Harambe (May 27, 1999 – May 28, 2016) was a western lowland gorilla who lived at the Cincinnati Zoo from 2014 to 2016, and previously at the Gladys Porter Zoo for 15 years. On May 28, 2016, a three-year-old boy climbed into a gorilla enclosure at the Cincinnati Zoo and Botanical Garden where he was grabbed and dragged by Harambe.  Fearing for the boy's life, a zoo worker shot and killed Harambe. The incident was recorded on video and received broad international coverage and commentary, including controversy over the choice to use lethal force. A number of primatologists and conservationists wrote later that the zoo had no other choice under the circumstances, and that it highlighted the danger of zoo animals near humans and the need for better standards of care.

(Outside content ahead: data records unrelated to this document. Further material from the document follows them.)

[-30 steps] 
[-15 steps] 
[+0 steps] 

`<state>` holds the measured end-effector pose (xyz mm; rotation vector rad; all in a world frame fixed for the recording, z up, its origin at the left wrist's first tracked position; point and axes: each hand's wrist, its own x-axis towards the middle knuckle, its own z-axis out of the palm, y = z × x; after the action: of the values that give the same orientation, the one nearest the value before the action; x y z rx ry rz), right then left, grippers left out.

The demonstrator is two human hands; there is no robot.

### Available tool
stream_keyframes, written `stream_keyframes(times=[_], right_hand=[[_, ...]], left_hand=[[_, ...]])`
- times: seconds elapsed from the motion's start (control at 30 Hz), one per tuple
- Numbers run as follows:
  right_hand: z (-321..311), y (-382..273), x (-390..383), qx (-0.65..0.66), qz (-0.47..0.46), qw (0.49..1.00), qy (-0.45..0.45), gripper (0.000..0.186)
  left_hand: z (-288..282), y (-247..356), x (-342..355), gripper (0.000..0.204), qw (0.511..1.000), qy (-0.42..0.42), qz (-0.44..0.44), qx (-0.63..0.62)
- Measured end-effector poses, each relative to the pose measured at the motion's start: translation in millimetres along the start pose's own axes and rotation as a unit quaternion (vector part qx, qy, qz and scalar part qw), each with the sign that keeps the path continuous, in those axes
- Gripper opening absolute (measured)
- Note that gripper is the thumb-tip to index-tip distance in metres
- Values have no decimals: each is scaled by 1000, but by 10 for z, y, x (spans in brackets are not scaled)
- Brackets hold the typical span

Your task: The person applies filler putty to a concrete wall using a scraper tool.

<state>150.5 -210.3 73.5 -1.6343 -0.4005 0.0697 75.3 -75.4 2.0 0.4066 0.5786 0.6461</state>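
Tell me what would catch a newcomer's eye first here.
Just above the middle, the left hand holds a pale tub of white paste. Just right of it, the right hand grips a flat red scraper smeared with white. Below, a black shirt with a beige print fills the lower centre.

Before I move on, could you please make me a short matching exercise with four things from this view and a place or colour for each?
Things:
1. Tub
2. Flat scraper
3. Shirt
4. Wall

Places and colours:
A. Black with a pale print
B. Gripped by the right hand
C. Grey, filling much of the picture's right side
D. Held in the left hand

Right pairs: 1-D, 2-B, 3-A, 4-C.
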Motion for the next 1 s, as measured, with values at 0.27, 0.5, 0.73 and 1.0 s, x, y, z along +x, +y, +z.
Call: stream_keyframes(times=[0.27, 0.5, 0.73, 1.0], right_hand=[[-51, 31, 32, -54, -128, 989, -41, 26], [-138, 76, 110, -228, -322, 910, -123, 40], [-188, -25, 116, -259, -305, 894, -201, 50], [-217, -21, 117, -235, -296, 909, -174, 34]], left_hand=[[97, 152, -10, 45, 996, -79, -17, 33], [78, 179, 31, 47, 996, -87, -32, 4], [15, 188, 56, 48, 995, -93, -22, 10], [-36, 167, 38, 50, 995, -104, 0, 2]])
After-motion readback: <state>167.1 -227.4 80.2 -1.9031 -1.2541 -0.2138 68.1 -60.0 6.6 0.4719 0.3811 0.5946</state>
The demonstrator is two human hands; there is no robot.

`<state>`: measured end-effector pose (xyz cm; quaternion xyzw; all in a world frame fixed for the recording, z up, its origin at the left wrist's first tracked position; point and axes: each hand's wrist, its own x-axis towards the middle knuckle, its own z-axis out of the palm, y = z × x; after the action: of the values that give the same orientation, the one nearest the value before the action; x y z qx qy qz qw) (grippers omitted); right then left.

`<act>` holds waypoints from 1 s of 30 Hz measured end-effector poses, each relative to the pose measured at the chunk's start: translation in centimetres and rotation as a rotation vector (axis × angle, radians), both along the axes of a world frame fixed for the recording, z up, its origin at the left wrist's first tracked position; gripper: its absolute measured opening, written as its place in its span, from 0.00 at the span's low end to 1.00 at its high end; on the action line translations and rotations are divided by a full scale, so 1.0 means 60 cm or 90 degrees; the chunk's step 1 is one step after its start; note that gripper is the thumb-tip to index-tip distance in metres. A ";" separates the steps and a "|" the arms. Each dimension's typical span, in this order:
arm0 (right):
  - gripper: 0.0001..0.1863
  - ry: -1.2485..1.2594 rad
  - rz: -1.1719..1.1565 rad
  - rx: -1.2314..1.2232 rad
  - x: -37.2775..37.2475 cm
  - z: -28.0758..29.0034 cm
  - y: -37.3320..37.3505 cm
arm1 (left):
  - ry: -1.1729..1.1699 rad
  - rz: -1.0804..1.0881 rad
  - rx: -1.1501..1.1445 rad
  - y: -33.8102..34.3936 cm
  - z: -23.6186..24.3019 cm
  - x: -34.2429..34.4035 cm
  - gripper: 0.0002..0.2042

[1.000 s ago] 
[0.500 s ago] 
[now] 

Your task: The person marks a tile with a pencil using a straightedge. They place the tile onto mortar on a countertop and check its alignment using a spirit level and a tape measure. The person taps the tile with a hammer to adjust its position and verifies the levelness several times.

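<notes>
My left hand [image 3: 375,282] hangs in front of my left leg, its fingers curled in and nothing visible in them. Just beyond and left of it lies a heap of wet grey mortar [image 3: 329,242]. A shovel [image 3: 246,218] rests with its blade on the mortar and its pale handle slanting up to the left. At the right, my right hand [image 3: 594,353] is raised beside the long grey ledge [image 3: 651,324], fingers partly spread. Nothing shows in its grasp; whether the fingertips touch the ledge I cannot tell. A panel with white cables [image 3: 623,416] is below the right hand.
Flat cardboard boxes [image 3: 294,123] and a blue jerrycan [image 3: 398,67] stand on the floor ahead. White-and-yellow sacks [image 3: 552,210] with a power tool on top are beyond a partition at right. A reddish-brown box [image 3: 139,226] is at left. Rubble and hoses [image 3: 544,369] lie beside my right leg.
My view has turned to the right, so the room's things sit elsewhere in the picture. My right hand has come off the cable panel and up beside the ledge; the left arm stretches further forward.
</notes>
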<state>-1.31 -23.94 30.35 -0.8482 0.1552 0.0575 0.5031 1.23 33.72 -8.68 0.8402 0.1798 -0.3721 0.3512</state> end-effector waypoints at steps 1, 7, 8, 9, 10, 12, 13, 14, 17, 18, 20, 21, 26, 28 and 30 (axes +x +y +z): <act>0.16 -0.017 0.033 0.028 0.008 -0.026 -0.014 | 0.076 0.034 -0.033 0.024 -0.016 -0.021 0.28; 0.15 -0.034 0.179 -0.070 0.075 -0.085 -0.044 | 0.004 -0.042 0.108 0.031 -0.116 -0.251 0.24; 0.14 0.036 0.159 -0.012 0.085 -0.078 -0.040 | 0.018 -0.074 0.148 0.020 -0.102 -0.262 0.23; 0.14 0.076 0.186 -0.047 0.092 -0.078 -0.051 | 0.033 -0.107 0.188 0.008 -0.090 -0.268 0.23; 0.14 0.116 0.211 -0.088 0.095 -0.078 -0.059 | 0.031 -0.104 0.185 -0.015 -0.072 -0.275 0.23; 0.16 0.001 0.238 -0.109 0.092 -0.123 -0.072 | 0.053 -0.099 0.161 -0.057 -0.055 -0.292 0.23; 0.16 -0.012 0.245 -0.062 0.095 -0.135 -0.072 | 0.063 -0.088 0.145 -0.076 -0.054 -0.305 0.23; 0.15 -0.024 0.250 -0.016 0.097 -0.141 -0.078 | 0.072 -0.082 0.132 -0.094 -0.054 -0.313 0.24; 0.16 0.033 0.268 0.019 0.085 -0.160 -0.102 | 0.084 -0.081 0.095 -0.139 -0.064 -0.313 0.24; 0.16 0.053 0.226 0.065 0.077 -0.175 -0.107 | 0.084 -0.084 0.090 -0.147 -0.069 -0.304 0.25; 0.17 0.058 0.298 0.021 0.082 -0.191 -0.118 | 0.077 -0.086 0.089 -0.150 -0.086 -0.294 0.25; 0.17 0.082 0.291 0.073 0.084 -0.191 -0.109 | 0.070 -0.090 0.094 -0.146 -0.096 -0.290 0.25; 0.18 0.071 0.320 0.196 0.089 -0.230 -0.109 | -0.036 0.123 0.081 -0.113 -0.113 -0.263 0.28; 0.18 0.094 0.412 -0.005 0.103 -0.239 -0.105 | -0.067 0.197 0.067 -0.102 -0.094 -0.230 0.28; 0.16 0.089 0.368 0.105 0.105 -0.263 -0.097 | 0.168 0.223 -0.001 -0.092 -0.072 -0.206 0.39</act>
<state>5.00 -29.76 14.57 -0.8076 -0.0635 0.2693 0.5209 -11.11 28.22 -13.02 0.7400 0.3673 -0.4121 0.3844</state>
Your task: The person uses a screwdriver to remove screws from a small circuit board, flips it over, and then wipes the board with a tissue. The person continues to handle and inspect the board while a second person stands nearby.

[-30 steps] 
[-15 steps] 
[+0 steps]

Harambe became the subject of internet memes, songs, a video game, a statue, and other tributes and recognitions.

Early life and upbringing

Harambe ( ) was born at the Gladys Porter Zoo in Brownsville, Texas, on May 27, 1999. He was named by Dan Van Coppenolle, a local area counselor who won a naming contest sponsored by the zoo. He came up with the name after listening to the 1988 song "Harambe (Working Together for Freedom)" by Rita Marley, widow of Bob Marley. Harambee is a Swahili term for communal labor.

On September 18, 2014, Harambe was transferred to the Cincinnati Zoo and Botanical Garden to learn adult gorilla behavior and join a new social group.

Death 
On May 28, 2016, a three-year-old boy visiting the Cincinnati Zoo fell into the moat at the Gorilla World habitat.

Witnesses said they heard the child say he wanted to go into the gorilla enclosure. The boy then climbed a  fence, crawled through  of bushes, and then fell  into a moat of shallow water. Zoo officials immediately signaled for the three gorillas in the habitat to return inside, and two females did so. However, the third gorilla, the inquisitive  male silverback, Harambe, climbed down into the moat to investigate the child splashing in the water.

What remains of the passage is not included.